▶ **What is needed**: The first line of the entries through the line bearing "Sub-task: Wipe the": copy these lines exactly and return nothing else.

▶ **Listed entries**:
□ □ □ □ □ □ □

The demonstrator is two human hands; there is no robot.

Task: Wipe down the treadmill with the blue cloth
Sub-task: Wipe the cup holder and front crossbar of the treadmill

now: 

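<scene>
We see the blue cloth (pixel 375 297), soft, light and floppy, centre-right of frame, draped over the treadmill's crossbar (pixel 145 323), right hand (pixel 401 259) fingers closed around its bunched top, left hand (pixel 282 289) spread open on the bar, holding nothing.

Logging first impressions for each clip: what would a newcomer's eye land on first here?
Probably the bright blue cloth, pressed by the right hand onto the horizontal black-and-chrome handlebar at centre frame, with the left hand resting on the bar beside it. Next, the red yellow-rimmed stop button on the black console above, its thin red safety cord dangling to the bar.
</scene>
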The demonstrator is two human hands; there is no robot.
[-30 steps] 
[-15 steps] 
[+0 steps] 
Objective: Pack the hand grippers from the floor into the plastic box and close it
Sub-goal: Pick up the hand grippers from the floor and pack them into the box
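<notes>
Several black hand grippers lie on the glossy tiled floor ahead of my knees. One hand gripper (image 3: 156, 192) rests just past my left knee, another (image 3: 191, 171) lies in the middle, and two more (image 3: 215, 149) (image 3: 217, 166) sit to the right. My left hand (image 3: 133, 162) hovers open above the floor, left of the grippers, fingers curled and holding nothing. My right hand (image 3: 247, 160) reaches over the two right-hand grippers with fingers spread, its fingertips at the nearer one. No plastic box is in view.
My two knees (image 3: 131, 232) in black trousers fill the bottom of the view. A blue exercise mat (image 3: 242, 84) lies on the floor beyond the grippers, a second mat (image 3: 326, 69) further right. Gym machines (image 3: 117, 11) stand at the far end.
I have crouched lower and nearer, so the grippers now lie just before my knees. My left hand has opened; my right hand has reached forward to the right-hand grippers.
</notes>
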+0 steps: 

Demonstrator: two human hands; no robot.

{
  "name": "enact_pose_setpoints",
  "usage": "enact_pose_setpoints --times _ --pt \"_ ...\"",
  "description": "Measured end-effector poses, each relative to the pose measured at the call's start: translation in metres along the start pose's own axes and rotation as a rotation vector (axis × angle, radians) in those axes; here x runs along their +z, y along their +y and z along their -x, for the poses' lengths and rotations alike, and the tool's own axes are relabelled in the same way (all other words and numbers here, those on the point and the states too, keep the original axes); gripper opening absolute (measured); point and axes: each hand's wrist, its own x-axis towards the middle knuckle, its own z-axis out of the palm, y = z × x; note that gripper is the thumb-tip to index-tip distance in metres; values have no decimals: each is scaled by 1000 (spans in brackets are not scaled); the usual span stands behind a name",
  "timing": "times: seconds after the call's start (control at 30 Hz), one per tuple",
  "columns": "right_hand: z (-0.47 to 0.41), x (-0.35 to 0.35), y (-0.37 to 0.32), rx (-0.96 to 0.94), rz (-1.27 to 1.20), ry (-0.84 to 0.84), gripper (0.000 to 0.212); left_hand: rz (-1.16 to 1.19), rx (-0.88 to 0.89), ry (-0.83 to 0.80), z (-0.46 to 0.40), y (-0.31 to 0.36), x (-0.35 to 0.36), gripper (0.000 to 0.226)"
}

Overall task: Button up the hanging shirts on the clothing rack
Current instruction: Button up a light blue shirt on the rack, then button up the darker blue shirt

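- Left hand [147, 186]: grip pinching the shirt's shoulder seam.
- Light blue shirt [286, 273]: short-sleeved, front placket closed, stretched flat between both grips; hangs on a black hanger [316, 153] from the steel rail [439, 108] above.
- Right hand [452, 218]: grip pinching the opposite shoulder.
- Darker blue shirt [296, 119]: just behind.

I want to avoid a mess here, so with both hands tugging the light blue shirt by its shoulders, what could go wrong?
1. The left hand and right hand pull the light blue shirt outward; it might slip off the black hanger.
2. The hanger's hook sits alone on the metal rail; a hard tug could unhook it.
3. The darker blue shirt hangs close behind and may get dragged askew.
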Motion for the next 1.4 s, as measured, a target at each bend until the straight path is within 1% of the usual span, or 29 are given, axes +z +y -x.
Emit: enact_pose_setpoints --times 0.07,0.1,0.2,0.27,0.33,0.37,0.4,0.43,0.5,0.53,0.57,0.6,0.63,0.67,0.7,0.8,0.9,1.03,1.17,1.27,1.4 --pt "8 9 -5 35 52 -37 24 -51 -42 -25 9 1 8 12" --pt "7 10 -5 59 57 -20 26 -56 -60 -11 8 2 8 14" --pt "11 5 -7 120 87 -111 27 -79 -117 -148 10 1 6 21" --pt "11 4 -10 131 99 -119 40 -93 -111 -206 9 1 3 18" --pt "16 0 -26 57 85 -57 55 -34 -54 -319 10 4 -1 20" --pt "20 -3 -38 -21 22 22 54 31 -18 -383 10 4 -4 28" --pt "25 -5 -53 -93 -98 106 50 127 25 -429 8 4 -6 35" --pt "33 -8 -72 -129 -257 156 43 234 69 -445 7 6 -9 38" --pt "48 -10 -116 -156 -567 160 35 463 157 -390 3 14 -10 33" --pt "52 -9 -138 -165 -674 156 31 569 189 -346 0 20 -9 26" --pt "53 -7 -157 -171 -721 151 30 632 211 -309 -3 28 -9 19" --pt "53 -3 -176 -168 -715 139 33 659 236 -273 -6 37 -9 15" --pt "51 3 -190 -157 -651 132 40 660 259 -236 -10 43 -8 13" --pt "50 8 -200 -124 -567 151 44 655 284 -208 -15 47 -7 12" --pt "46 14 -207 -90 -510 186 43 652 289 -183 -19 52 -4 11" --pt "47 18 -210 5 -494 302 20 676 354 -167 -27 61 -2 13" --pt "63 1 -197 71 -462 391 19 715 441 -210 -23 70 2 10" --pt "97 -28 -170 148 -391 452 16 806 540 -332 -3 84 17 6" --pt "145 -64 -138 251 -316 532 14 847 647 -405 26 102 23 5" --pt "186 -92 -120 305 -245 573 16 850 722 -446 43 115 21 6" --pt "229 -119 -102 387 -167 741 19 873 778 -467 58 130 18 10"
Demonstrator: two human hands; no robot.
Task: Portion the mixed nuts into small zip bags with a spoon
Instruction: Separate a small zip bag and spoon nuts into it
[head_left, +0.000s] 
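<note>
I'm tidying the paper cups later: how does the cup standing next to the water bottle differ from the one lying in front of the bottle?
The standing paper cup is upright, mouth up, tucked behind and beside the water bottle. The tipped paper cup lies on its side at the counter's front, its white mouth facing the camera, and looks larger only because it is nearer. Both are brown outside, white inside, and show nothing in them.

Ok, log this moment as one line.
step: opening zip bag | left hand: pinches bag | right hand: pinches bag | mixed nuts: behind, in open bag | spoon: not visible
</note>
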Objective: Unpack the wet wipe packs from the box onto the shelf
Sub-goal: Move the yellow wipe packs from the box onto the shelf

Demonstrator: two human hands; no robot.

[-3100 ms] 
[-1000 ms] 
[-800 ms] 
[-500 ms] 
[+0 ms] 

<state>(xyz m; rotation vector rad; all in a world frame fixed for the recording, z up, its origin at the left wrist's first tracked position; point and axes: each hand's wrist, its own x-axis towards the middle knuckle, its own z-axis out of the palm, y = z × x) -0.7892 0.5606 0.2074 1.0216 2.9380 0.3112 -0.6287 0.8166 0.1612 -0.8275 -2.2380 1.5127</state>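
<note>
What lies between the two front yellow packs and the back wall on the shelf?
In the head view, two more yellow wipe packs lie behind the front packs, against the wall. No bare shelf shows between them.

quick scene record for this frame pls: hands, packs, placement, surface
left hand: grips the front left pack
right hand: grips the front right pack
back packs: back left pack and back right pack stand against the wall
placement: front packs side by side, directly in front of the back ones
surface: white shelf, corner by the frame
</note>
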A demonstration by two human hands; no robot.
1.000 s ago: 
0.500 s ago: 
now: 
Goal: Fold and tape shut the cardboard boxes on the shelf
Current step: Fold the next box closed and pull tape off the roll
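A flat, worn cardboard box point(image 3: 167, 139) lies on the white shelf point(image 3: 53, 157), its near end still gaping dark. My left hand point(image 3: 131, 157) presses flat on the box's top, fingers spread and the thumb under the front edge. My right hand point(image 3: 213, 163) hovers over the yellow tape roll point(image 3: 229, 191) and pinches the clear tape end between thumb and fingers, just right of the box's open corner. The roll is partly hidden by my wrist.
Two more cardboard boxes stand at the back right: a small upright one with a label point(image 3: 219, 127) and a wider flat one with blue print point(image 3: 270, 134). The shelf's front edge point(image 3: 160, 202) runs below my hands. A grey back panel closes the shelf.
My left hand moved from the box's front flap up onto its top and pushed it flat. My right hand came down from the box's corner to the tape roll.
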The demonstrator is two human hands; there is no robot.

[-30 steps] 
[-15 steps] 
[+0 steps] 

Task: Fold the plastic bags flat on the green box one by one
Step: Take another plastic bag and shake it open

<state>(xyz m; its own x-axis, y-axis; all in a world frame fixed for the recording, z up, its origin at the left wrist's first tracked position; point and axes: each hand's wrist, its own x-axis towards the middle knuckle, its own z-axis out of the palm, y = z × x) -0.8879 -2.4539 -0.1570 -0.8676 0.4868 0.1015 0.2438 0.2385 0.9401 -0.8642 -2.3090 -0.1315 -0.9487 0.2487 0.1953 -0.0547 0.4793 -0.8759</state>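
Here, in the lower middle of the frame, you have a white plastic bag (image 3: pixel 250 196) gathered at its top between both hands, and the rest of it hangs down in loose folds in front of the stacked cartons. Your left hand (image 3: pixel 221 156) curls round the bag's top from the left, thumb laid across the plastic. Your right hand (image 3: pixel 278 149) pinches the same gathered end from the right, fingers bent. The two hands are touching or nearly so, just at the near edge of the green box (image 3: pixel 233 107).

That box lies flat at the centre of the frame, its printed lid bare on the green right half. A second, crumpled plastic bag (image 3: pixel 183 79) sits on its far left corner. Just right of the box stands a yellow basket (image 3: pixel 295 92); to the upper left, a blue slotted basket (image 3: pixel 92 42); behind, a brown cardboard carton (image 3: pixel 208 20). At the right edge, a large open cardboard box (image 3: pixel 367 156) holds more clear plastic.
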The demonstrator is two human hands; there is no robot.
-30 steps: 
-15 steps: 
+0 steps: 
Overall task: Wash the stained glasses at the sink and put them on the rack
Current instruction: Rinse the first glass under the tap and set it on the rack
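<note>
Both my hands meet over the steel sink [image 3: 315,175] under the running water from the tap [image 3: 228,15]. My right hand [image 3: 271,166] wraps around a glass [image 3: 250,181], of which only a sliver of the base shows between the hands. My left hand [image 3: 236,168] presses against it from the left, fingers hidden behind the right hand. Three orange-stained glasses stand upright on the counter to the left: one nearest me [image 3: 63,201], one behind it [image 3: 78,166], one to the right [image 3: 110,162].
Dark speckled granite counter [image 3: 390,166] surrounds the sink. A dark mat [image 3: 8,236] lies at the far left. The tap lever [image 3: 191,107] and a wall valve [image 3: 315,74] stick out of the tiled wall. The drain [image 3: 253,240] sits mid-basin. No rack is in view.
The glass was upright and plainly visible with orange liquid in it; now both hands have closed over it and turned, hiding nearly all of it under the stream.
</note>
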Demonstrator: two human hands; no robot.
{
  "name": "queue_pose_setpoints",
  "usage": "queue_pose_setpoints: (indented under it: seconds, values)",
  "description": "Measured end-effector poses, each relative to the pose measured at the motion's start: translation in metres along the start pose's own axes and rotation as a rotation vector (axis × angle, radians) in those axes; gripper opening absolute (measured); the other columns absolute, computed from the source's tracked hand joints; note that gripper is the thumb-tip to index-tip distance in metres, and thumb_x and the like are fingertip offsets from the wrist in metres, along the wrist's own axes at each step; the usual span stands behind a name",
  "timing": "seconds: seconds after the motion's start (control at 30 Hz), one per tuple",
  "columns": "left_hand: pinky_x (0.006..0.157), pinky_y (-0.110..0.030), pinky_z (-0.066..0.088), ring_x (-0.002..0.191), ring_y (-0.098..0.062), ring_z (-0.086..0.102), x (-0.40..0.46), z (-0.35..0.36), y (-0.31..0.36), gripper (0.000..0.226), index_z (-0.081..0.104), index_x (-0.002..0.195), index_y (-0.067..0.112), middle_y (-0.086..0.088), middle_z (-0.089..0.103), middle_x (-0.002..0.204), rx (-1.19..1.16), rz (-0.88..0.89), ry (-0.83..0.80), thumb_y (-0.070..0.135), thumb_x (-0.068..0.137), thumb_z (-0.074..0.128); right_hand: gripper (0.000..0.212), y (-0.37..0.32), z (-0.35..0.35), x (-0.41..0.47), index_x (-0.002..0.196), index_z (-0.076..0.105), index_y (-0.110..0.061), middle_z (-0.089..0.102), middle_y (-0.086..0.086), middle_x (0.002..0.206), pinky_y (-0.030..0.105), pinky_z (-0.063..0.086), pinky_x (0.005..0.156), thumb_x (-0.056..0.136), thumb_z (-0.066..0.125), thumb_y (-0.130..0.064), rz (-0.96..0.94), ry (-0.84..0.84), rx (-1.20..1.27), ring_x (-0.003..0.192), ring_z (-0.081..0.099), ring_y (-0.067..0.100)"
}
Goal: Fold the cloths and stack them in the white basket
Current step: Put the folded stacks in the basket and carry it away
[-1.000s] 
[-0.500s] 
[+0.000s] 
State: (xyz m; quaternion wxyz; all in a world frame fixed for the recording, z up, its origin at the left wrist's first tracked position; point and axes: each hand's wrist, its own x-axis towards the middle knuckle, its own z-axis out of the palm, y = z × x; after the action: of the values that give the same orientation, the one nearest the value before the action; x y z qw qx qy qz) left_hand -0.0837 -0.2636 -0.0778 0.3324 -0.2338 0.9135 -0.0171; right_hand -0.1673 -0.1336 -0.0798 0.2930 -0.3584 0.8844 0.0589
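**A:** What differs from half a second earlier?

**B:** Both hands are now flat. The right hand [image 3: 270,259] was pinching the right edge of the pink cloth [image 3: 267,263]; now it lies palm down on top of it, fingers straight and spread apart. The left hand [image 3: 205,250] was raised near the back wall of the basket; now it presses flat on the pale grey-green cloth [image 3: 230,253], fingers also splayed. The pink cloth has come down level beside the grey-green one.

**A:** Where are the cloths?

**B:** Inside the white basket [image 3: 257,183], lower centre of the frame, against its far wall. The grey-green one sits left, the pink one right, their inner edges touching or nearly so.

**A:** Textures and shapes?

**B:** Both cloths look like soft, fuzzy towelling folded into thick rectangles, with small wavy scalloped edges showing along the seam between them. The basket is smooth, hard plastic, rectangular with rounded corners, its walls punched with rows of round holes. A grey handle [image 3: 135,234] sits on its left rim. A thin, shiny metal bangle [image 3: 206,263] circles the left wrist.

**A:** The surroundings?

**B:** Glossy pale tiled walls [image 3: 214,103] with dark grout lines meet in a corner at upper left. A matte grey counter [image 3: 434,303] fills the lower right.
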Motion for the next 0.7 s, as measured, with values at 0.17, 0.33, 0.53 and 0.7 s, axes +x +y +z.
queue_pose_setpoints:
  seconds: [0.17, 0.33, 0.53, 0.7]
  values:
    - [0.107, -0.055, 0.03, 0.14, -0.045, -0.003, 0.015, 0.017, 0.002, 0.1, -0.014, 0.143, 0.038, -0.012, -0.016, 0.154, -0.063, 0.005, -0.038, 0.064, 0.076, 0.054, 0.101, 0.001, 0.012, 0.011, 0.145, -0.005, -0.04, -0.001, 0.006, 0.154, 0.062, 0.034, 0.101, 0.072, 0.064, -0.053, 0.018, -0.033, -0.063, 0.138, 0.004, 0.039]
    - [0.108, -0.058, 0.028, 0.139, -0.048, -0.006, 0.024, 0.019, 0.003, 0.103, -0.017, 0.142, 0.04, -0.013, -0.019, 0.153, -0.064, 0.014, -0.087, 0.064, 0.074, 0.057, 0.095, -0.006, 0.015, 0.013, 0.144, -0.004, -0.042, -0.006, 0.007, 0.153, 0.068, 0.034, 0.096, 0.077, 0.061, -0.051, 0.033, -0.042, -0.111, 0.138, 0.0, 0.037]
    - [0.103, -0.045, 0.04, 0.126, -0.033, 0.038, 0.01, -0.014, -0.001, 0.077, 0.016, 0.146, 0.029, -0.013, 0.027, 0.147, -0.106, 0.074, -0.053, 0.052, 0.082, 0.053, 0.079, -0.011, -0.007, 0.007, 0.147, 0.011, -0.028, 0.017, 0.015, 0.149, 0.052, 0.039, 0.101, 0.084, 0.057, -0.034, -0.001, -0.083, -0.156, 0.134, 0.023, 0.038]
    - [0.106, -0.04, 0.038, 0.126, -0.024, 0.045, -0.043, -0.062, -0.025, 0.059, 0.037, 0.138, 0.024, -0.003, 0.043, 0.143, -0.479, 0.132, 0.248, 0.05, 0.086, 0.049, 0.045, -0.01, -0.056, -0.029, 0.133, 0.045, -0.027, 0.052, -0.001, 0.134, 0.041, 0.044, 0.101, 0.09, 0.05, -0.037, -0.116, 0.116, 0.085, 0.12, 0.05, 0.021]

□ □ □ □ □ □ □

▶ **Answer section**:
The demonstrator is two human hands; there is no robot.

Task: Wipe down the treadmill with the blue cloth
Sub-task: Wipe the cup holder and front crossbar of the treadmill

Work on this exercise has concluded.